Many Queens officials expressed support for Manes and his story, and Ed Koch and other officials said that they gave “Donny the benefit of the doubt.” But the police had the report of the chauffeur, who saw no abductors in the car ahead of him.

A shaken Borough Hall, to which Manes would never return, tried to figure out what had suddenly gone so terribly wrong. A few days later, Manes read a brief statement to a select pool of journalists who were called to his hospital bedside. “The truth of what happened to me on the night of Jan. 9 is as the police have said. The wounds I received that night were self-inflicted. There were no assailants, and no one but me is to blame,” Manes said.

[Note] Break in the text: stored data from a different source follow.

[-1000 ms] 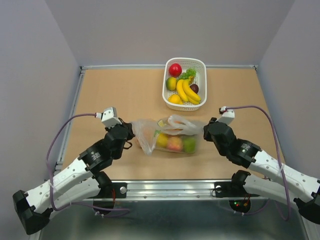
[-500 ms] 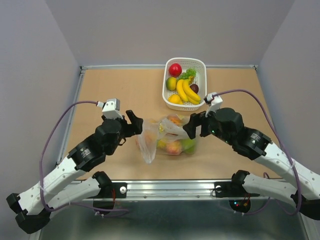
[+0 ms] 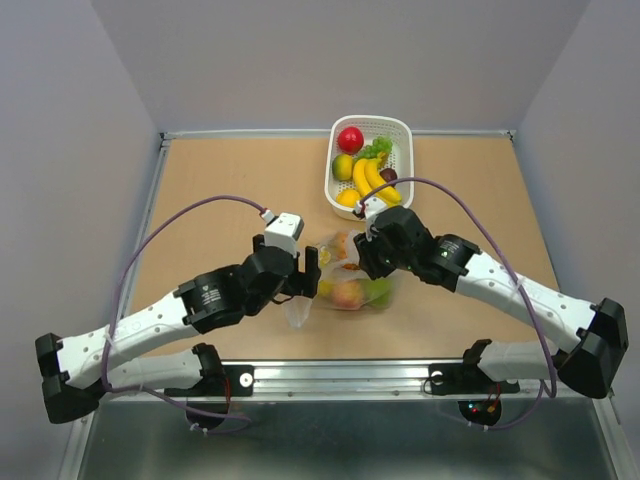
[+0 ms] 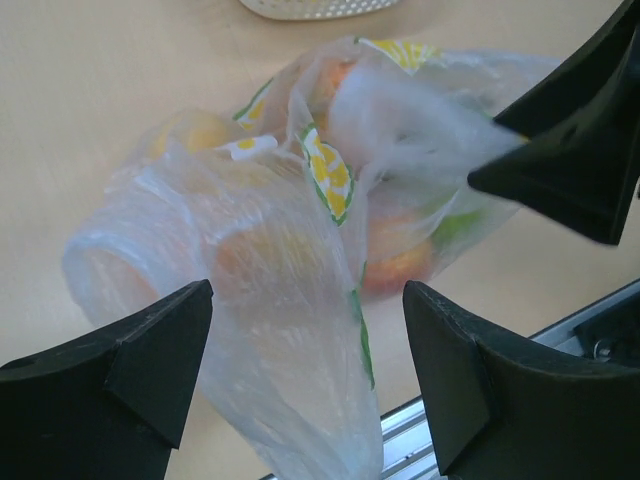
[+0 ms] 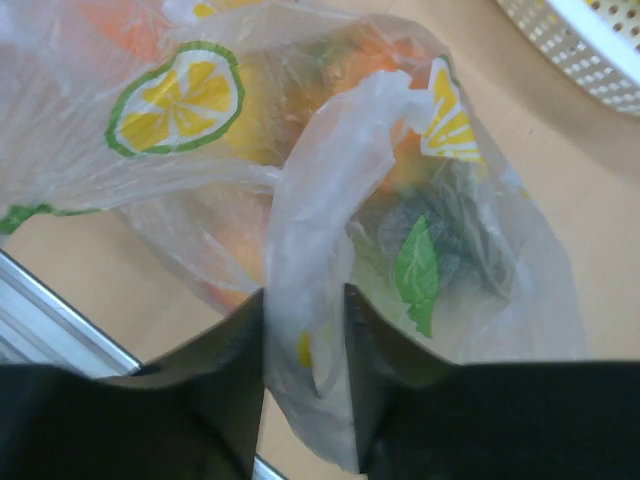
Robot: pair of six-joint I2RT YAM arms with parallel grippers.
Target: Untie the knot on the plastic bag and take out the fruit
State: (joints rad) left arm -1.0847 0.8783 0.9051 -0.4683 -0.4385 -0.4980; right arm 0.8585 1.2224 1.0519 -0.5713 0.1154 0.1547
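Note:
The plastic bag (image 3: 340, 272) lies at the table's middle front, clear with citrus-slice prints, and the fruit (image 3: 348, 293) shows through it as orange, peach and green shapes. My left gripper (image 3: 311, 275) stands wide open astride the bag's loose left tail (image 4: 300, 330), its fingers (image 4: 120, 360) apart from the film. My right gripper (image 5: 305, 385) is shut on a bunched fold of plastic (image 5: 320, 200) rising from the bag's neck. I cannot tell whether the knot is tied in that fold. A green leaf (image 5: 415, 270) and orange fruit (image 5: 370, 55) lie just behind it.
The white slotted basket (image 3: 402, 128) stands behind the bag with bananas (image 3: 372, 183) and a red apple (image 3: 350, 139) in it. The metal rail (image 3: 340, 375) runs along the table's near edge, close under the bag.
Both arms have swung inward to the bag. My left gripper has opened wide and moved over the bag's left tail. My right gripper opened, then closed on the bunched fold.

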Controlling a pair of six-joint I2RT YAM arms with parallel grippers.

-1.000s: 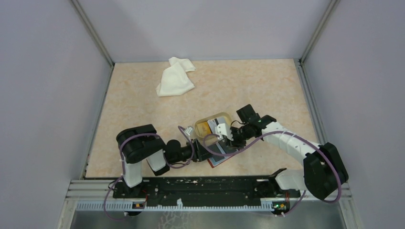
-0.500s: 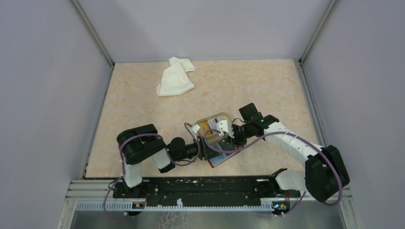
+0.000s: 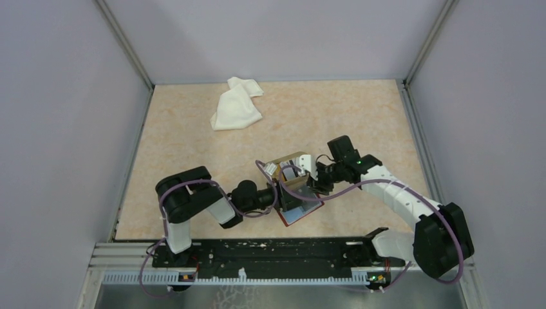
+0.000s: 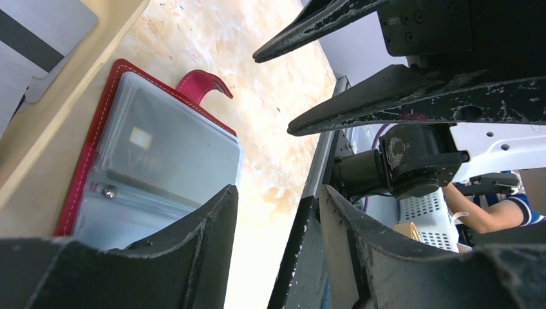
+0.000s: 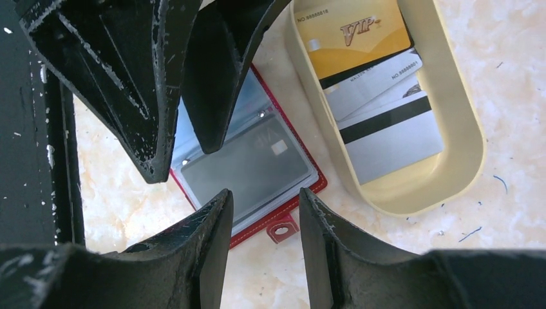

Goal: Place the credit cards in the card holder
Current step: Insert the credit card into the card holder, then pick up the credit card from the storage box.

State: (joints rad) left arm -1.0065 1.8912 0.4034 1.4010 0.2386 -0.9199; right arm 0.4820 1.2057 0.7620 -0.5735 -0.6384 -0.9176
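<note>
The red card holder (image 5: 257, 168) lies open on the table with a grey card in its clear pocket; it also shows in the top view (image 3: 301, 213) and the left wrist view (image 4: 154, 154). A yellow-orange card (image 5: 351, 32) and white/grey dark-striped cards (image 5: 389, 132) lie in the tan oval dish (image 5: 467, 138). My left gripper (image 4: 277, 193) is open and empty, its fingers (image 5: 138, 90) just above the holder. My right gripper (image 5: 265, 196) is open and empty above the holder's snap tab (image 5: 281, 229). In the top view both grippers meet over the holder, left (image 3: 286, 193), right (image 3: 309, 177).
The tan dish (image 3: 288, 161) sits directly behind the holder, touching it. A crumpled white cloth (image 3: 235, 107) lies at the far left of the table. Grey walls enclose the table on three sides. The black base rail (image 3: 277, 248) runs along the near edge.
My left arm has stretched to the right, bringing its gripper over the open card holder. My right gripper has shifted slightly right and back. Both stay open.
</note>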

But the real story was beginning to become apparent.

First, in a column by Jimmy Breslin there were hints of pay-offs and illegal goings-on by cronies of Manes. When Bernard Sandow, operator of a collection agency, was confronted by FBI agents with taped conversations in which he boasted of bribing City officials to get ticket collections and towing contracts with the Parking Violations Bureau, he decided to cooperate.

It wasn’t long before the whole story unfolded about the other side of Manes. He had allegedly used appointments and favors as the source of mammoth kickback schemes involving personal bureaucratic feifdoms such as the PVB. Zoning franchises and cable TV franchises were being investigated, and some of Manes’ appointees and associates were indicted or forced to resign.

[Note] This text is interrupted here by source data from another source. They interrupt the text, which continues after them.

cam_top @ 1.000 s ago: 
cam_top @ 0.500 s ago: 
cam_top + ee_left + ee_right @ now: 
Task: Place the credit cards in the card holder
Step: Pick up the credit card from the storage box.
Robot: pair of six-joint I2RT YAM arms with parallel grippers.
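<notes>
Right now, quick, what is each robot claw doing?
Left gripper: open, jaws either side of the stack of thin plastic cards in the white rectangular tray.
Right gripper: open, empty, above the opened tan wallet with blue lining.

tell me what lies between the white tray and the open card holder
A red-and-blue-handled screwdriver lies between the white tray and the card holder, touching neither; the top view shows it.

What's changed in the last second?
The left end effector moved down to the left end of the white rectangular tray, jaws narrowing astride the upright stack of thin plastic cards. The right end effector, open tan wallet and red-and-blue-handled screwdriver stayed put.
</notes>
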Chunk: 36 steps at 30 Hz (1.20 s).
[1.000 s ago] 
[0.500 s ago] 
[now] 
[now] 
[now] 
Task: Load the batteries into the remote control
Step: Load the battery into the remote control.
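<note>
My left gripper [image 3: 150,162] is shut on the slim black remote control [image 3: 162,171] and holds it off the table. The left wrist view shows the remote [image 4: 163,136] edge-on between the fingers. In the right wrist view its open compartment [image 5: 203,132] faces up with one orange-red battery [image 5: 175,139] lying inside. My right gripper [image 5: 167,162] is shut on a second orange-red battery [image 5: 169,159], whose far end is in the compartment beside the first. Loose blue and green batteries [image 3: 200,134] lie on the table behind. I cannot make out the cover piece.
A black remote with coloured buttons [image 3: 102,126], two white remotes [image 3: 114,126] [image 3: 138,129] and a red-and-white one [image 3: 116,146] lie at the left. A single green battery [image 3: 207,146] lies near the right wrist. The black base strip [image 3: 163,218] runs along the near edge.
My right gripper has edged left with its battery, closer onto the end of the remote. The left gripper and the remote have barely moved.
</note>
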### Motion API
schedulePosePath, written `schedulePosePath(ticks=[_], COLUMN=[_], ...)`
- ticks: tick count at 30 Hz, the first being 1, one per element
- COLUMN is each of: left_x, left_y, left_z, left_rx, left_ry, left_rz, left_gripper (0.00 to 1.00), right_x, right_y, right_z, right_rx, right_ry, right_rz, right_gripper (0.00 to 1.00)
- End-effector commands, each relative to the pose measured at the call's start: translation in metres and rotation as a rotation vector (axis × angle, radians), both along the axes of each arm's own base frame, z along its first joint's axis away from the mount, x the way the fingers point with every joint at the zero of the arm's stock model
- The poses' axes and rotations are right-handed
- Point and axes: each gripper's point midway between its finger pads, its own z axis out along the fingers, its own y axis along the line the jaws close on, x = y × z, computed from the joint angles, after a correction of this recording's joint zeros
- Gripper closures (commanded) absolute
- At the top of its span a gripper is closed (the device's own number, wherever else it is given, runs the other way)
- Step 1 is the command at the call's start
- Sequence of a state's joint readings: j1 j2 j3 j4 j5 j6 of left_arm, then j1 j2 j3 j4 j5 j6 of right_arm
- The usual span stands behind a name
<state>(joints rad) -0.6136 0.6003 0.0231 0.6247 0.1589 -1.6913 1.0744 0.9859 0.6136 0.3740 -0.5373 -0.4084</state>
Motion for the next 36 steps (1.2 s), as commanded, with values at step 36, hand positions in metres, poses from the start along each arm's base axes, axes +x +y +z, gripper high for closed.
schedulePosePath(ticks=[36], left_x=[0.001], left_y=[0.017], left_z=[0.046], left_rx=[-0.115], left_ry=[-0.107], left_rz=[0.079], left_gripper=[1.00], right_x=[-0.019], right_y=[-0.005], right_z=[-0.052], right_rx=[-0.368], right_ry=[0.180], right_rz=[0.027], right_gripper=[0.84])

News of the scandal spread nationwide. Time, Newsweek and the network newscasts all carried extensive coverage in the widespread way that had always eluded Manes and his good works. Newscasters who had always mispronounced his name (calling him Manes, as in “names”), finally got it right as daily news of the scandal made the Queens borough president a household name.

After spending nearly a month in lonely seclusion at his Jamaica Estates home, one night in early March, Manes went to his sister’s home for dinner. On arriving home, he got a phone call from his psychiatrist, who discussed with Manes (and his wife on an extension phone upstairs) additional psychological care. The psychiatrist was called away from the phone and, while on hold, Manes reached into his kitchen drawer, pulled out a large kitchen knife and plunged the eight-inch blade into his heart.

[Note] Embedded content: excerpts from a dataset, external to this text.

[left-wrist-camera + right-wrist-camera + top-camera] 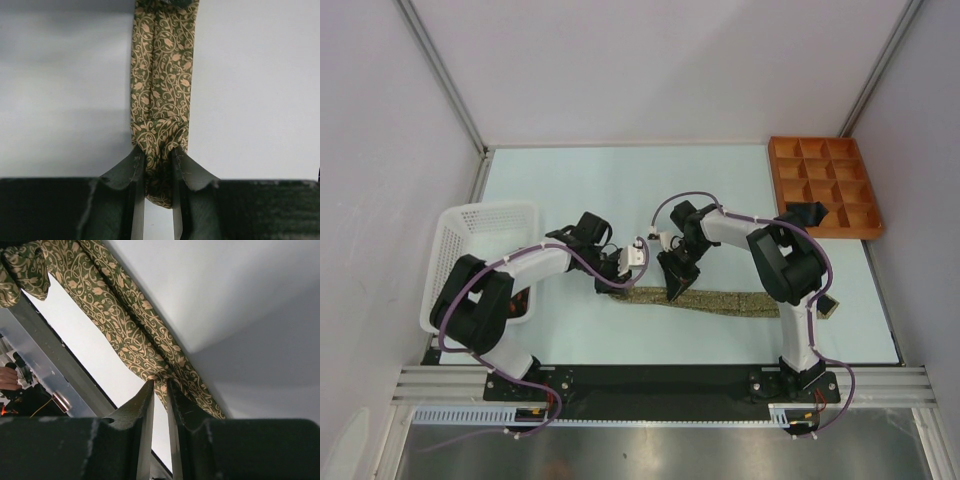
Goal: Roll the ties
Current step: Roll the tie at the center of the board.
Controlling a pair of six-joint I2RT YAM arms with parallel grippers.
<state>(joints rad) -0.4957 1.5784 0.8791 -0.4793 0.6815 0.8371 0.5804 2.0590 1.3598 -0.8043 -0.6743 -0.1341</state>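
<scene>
Left gripper [157,167]: fingers clamped on the end of the tie [160,75], at the low centre of the left wrist view.
Right gripper [160,390]: fingers closed on a gathered fold of the same tie.
Tie: olive with a tan vine pattern, stretched over the table [580,335] from the middle of the top view toward the right.
White mesh basket [490,208]: at the left.
Orange compartment tray [825,187]: at the upper right.

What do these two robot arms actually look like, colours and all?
The left arm and right arm have chunky black joints joined by white tubular links. A purple cable loops along each. The fingers are dark, flat blades with flared, scuffed tips.
</scene>
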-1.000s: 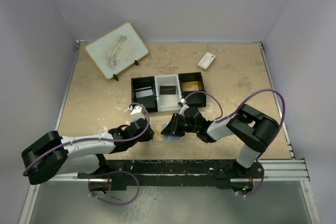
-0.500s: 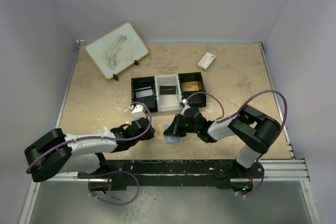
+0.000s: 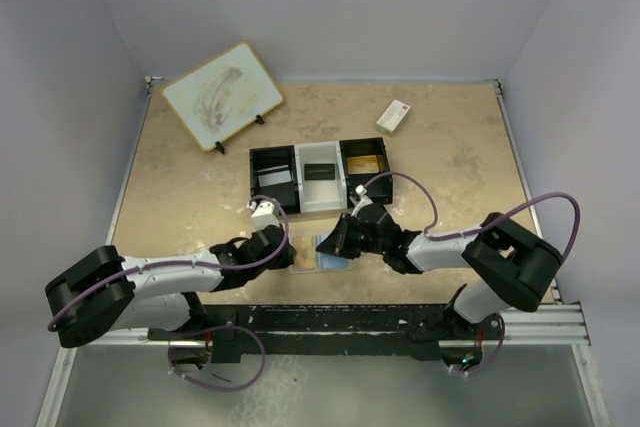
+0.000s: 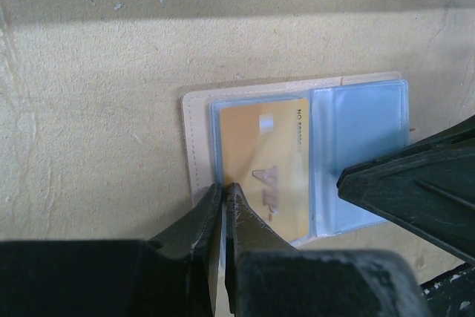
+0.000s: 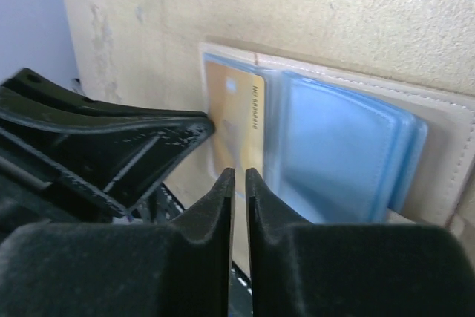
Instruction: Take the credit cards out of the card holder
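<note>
Card holder (image 4: 364, 139) lies open and flat on the table (image 4: 96, 109), right between both arms. Left gripper (image 4: 224, 187) is pinched together at its near edge, and right gripper (image 5: 239, 176) is clamped too, over the fold. Can't tell if either actually has anything. Gold card (image 4: 263, 161) looks light, stiff and slick, so probably best to nip a short edge while the floppy holder stays pinned.

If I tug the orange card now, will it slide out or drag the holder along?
The orange card looks flat and stiff, so it should probably slide, not bend. The card holder looks thin and light, lying open, so it may well drag along the table unless pinned.
</note>
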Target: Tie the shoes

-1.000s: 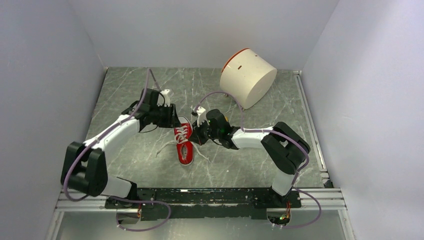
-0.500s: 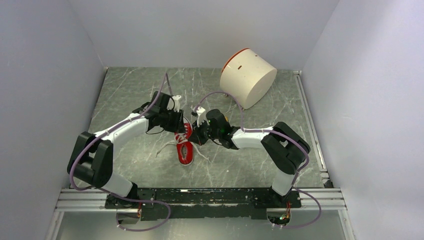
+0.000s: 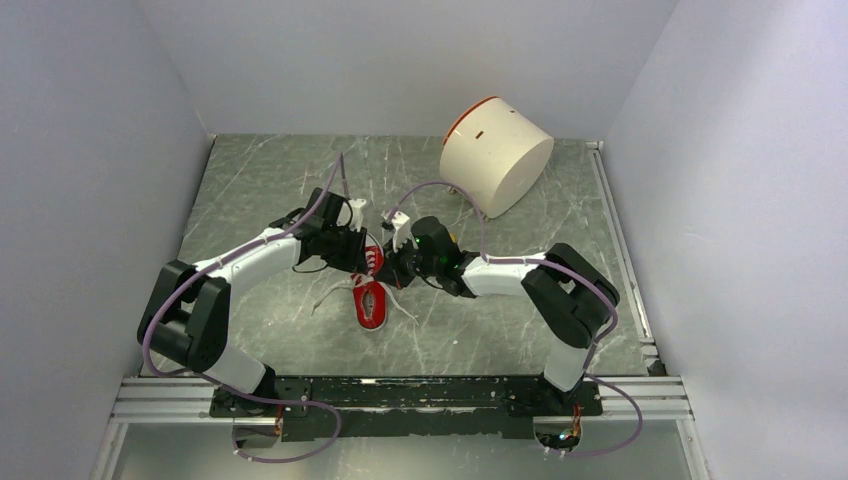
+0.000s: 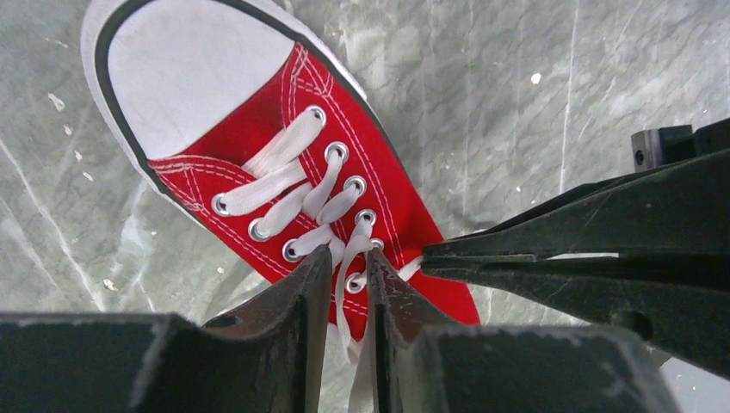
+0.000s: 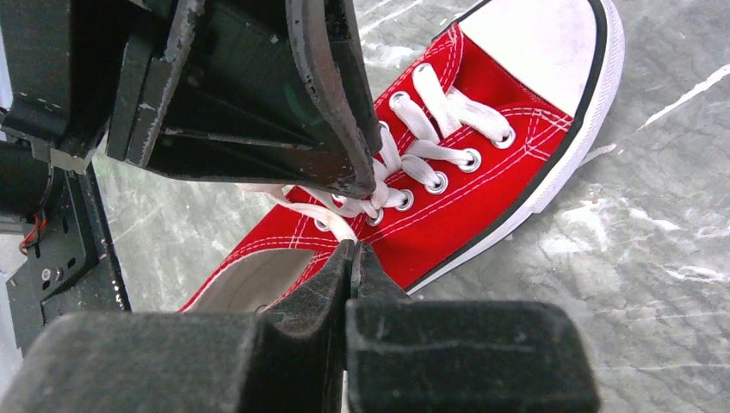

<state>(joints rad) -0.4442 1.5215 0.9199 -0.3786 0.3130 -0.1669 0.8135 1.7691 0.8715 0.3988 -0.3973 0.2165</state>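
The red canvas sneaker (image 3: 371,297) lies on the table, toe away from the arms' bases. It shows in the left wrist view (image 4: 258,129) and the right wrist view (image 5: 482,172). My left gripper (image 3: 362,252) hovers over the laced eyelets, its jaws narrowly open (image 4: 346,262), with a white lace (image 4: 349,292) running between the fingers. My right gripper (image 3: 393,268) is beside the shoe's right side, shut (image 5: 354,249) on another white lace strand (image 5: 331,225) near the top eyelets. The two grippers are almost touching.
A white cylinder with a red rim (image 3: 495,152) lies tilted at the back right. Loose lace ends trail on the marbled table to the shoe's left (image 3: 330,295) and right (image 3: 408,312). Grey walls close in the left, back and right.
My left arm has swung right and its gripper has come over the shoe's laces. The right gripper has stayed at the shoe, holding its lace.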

His daughter screamed for her mother, who came down to find Manes on the floor in a pool of blood. Marlene Manes pulled the knife from his heart as the daughter frantically called 911. He was pronounced dead on the scene.

Remembered

Governor Mario Cuomo, Mayor Ed Koch and hundreds of mourners attended Manes’ funeral at Schwartz Brothers Chapel on Queens Boulevard in Forest Hills. Then-assemblyman Alan Hevesi described him as a skilled and talented public figure, whose ability to negotiate and lead “changed the landscape of Queens.” Hevesi called on the family, friends, city employees and politicians in attendance to “reject any imagination you may have that conjures up a picture of Donald’s troubles if he had survived. That’s not reality. Forget that. Donald Manes was an outstanding public figure.”